What You Might Work On
- As a Senior DevOps / Platform Engineer, you may be responsible for a subset of the following areas depending on team placement:
CI/CD, Automation & Tooling
- Designing, implementing, and improving CI/CD pipelines for AI, platform, and application teams.
- Building automation and developer tooling to improve productivity and consistency.
- Developing infrastructure‑as‑code for cloud and hybrid environments (Terraform, Bicep, etc.).

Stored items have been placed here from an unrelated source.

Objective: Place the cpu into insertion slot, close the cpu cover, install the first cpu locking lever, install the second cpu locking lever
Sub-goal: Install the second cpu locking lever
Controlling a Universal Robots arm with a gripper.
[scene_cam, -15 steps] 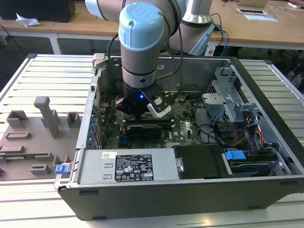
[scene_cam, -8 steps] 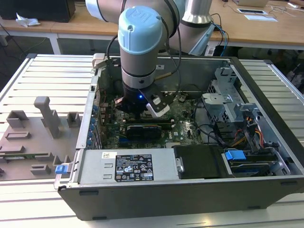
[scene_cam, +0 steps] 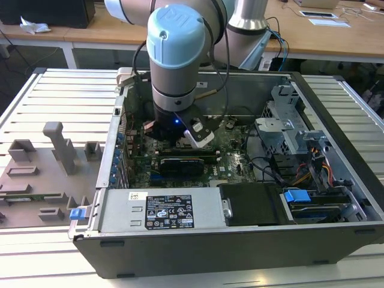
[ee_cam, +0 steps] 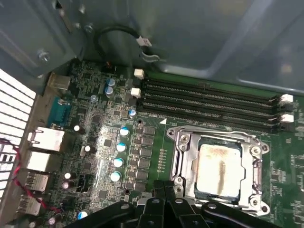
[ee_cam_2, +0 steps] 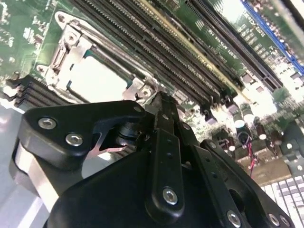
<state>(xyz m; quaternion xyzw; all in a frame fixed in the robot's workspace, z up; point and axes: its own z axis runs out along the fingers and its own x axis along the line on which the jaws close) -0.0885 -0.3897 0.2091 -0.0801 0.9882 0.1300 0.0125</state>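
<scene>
Inside the open computer case (scene_cam: pixel 282 96), the gripper (ee_cam: pixel 165 189) — fingers pressed together, gripping nothing — is hovering beside the insertion slot (ee_cam: pixel 183 164), the cpu (ee_cam: pixel 219 170) sitting under the cpu cover (ee_cam: pixel 251 164).

**Even room light outside, glare and blur at the wrist**

The exterior view is evenly lit and sharp, with soft shadow inside the case (scene_cam: pixel 336 198) and a small blue light glowing on the arm (scene_cam: pixel 176 122). In the second wrist view, glare washes out the upper right and the cpu (ee_cam_2: pixel 97 78) top; the gripper (ee_cam_2: pixel 164 116) is dark and soft. In the first wrist view the motherboard (ee_cam: pixel 95 142) is dimmer, and its capacitors glint.
</scene>
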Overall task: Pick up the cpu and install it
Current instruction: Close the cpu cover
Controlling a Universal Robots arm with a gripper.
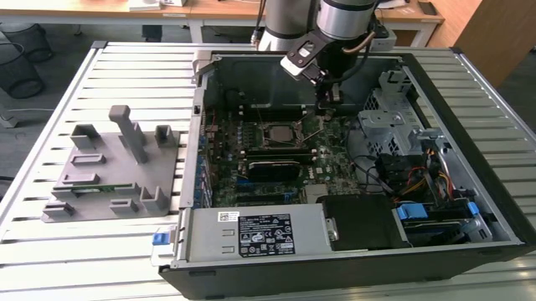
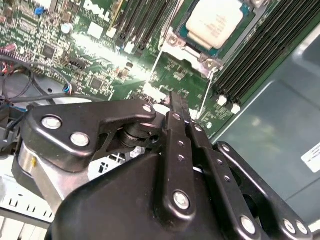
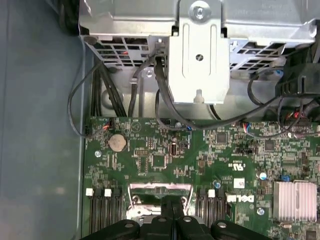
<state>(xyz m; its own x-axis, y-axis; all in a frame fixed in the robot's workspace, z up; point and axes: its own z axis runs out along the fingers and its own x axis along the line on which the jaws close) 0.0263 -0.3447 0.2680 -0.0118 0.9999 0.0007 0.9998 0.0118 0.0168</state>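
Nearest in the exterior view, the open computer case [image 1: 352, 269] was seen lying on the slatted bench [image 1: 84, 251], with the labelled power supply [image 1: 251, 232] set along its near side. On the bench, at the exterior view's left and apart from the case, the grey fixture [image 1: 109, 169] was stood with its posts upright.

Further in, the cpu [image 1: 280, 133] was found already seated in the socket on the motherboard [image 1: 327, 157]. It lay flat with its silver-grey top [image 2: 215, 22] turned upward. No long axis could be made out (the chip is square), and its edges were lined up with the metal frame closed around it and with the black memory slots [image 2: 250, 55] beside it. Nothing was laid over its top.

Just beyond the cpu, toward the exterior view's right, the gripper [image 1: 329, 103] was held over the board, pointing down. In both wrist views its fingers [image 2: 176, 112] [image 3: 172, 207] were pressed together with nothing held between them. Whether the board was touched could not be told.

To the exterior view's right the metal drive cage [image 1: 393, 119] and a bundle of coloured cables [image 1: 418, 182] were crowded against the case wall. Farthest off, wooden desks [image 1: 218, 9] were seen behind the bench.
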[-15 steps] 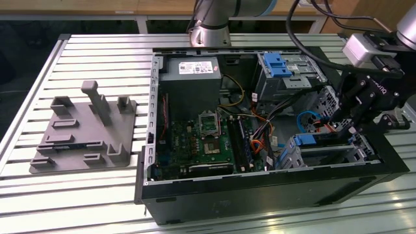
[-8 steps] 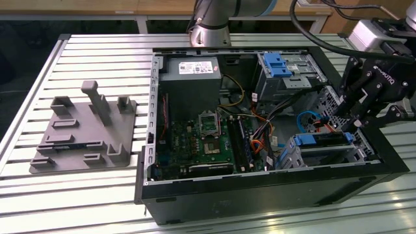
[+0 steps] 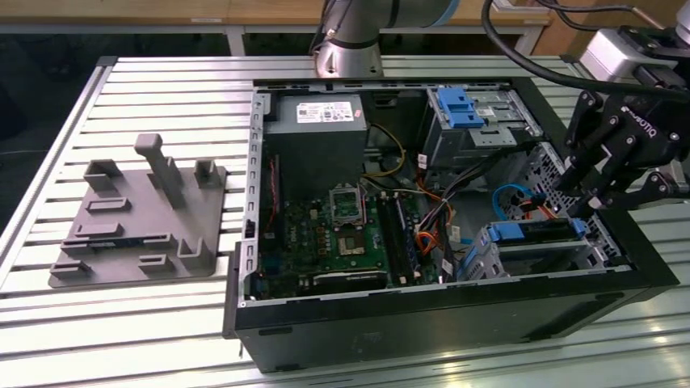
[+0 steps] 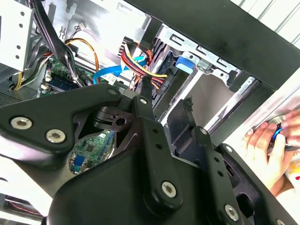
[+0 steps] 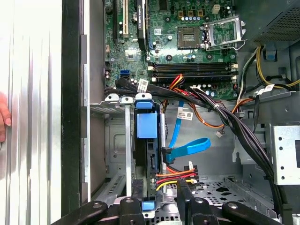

Platform & Infrastructure Engineering
- Implementing scalable, secure, and resilient infrastructure on Azure and Kubernetes.
- Building and operating hybrid systems spanning device, edge, and cloud compute.
- Enabling reliable platform services that support inference, data pipelines, and high‑performance AI workloads.
Observability & Telemetry
- Implementing and enhancing observability systems using OpenTelemetry, Grafana, Prometheus, Loki, and related tooling.
- Ensuring platform telemetry is accurate, actionable, and tied to performance and reliability outcomes.
- Building dashboards and analytics for service health and operational insight.
Deployment & Release Engineering
- Improving deployment workflows, safety, consistency, and traceability.
- Supporting progressive delivery patterns including canaries, staged rollouts, and automated rollbacks.
- Optimizing CI/CD and deployment tooling for hybrid AI services.
Collaboration & Reliability Culture
- Partnering closely with SRE, AI/ML, security, firmware, and product engineering teams.
- Contributing to system design discussions with a focus on automation, scalability, and operational best practices.
- Helping define and evolve platform engineering standards, patterns, and conventions.
Basic Qualifications :
- 10+ years in DevOps, Platform Engineering, Cloud Engineering, or related fields
- Bachelor's Degree in Computer Science, Engineering, or a related technical field
- Strong experience building and operating infrastructure in Azure, AWS, or GCP
- Proficiency with CI/CD systems, build automation, and deployment pipelines
- Experience with Infrastructure as Code (Terraform, ARM/Bicep, CloudFormation, etc.)
- Strong development or scripting skills (Python, Go, Bash, or similar)
- Hands-on experience with Docker and Kubernetes
- Understanding of observability fundamentals (metrics, logs, tracing)
Preferred Qualifications
- Deep experience with Azure cloud architecture and DevOps tooling
- Strong hands‑on work with OpenTelemetry (instrumentation, pipelines)
- Experience with Grafana, Prometheus, Loki, Tempo, or similar observability tools
- Experience supporting AI/ML workloads or GPU‑accelerated compute environments
- Familiarity with event‑driven systems and operationalizing data pipelines
- Experience contributing to or running on‑call rotations
- Passion for automation, developer experience, and infrastructure reliability at scale
What Success Looks Like
- CI/CD pipelines are fast, stable, and trusted.
- Platform infrastructure becomes more automated, observable, and scalable.
- Telemetry and dashboards provide clear visibility into system health.
- Deployments are consistent, safe, and repeatable.
- Engineering teams move faster thanks to strong platform foundations.
- Qira's hybrid AI platform becomes increasingly reliable, efficient, and easy to operate.